#### How to complete this task:
Reproduce exactly the lines from the one containing "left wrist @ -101" through the end of the listing, minus the pictures.

#### Provided material:
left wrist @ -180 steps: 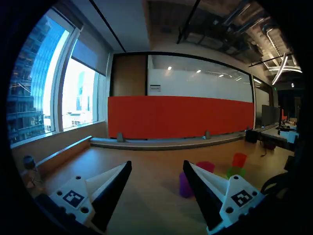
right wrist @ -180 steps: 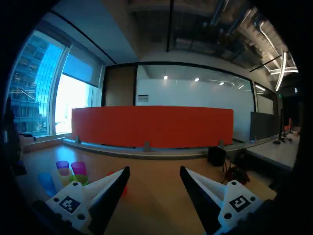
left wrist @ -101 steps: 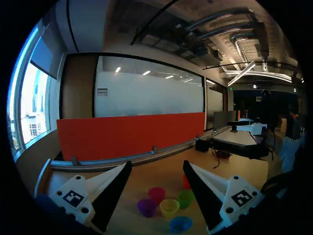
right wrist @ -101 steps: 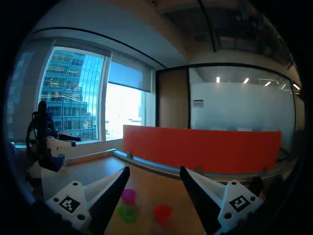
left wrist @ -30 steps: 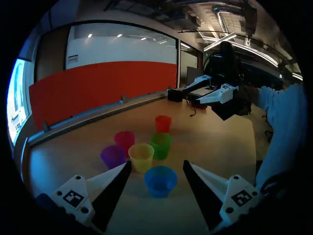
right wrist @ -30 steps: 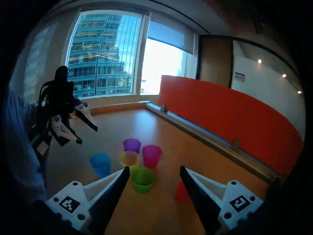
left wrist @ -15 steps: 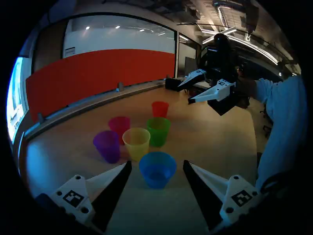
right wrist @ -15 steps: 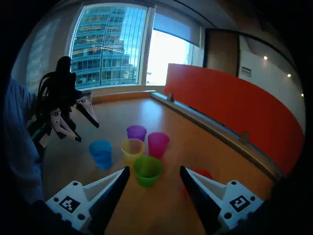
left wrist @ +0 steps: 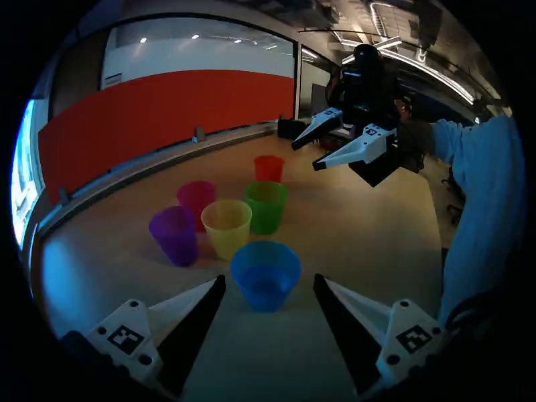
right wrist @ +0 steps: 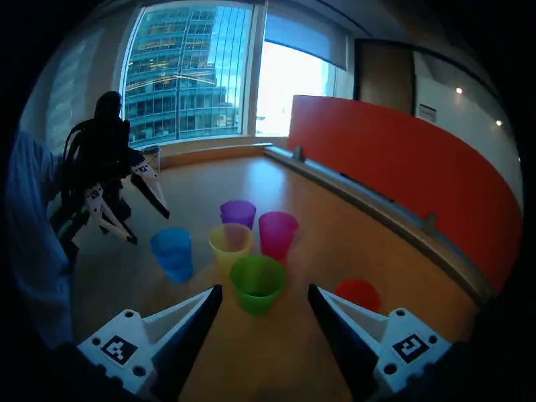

#### Written reply:
left wrist @ -101 steps: 
right wrist @ -101 steps: 
left wrist @ -30 steps: 
right wrist @ -30 steps: 
left wrist @ -15 steps: 
right wrist @ -15 steps: 
left wrist @ +0 steps: 
right wrist @ +0 steps: 

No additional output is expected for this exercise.